Union-Präsident Zingler nimmt Kritik an Fan-Party an

SID
Union-Präsident Dirk Zingler will die Kritik annehmen.

Präsident Dirk Zingler vom Bundesligisten Union Berlin hat sich der Kritik an den Feierlichkeiten Tausender Fans nach dem Einzug in die Conference League gestellt.

"Den Vorwurf nehmen wir an und akzeptieren ihn auch. Trotzdem gehen wir nicht leichtfertig mit der gesamten Situation um. Ob es da Folgen gibt, werden wir sehen. Aber wir sind darauf vorbereitet", sagte Zingler am Sonntag.

Laut Angaben der Polizei Berlin hatten sich rund 4000 Anhänger am Samstag auf dem Parkplatz vor dem Stadion An der Alten Försterei versammelt, um die Mannschaft zu feiern, die sich zu diesem Zeitpunkt in reichlich Abstand auf dem Stadionbalkon befunden hatte.

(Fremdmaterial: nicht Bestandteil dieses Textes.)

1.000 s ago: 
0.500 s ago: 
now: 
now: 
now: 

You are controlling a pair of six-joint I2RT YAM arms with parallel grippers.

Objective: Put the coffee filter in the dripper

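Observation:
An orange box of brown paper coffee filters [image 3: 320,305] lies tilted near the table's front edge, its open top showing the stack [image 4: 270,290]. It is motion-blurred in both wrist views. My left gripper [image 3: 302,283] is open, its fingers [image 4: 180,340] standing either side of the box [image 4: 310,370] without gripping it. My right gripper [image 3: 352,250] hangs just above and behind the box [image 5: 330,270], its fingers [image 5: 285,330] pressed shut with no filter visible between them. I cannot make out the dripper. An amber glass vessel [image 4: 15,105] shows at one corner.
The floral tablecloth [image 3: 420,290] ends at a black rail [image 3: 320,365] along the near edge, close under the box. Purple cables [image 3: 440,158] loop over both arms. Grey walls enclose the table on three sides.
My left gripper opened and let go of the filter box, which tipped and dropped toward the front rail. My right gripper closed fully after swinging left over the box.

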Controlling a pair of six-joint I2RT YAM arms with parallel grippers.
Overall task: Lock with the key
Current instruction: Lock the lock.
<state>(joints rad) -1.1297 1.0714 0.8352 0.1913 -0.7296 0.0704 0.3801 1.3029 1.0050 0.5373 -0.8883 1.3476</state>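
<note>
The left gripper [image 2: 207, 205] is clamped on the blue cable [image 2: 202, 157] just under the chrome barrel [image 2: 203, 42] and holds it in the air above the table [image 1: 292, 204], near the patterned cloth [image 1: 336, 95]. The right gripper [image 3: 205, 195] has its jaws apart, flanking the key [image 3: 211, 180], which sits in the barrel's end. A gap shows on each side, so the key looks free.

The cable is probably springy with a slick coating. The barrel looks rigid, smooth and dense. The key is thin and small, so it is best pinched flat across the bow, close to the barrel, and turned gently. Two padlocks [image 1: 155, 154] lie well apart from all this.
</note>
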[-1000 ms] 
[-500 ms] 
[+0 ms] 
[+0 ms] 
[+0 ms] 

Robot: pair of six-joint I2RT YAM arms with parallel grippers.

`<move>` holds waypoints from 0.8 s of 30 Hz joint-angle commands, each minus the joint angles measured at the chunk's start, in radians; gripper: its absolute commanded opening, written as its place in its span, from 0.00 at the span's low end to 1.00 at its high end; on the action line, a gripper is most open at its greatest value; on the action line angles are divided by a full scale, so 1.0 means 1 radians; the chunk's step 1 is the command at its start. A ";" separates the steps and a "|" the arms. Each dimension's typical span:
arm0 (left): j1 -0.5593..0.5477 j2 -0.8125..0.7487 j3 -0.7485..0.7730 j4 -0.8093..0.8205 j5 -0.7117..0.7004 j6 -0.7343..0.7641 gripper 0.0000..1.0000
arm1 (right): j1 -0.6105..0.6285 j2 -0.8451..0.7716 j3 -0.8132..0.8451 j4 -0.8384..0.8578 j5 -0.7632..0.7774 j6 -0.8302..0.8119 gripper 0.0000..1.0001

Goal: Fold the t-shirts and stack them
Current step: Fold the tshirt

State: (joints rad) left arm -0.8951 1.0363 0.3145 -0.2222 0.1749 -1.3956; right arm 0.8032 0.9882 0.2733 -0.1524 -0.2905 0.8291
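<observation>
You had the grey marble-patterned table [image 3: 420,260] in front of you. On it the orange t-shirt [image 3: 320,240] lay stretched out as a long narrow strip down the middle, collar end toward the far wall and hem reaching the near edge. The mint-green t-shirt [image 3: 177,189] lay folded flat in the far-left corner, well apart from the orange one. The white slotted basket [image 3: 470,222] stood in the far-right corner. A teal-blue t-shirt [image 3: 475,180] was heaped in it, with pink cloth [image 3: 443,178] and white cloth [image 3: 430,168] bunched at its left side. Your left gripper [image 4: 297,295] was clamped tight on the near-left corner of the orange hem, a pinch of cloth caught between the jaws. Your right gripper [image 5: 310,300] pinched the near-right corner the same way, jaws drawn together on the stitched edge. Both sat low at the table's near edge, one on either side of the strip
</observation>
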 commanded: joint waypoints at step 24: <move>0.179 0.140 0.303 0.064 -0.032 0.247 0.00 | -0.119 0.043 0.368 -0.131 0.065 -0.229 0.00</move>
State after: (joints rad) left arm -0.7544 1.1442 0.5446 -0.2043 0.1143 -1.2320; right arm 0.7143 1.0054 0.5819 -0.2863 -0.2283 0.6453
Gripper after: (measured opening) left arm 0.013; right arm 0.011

Viele der anwesenden Fans trugen dort keinen Mund-und Nasenschutz, unter ihnen wurde die nötige Distanz nicht immer eingehalten.

Rund 2000 Fans waren beim 2:1 (0:1)-Sieg gegen RB Leipzig am 34. Bundesliga-Spieltag als Stadion-Zuschauer im Rahmen eines Pilotprojekts zugelassen, ungefähr genauso viele Menschen hielten sich im Umfeld der Arena auf. Union ließ die Anhänger nach der Partie laut Zingler absichtlich auf den Parkplatz, um chaotische Zustände zu verhindern.

Dieses Vorgehen war vorab geplant. "Uns war am Donnerstag und Freitag klar, als sich verdichtete, dass uns 2000 bis 3000 Menschen außerhalb des Stadions erwarten, dass es diese Bilder geben wird", sagte Zingler: "Wir haben uns bemüht, sie zu organisieren. Zu vermeiden sind sie nicht. Jetzt werden wir dann auch die Folgen zu tragen haben."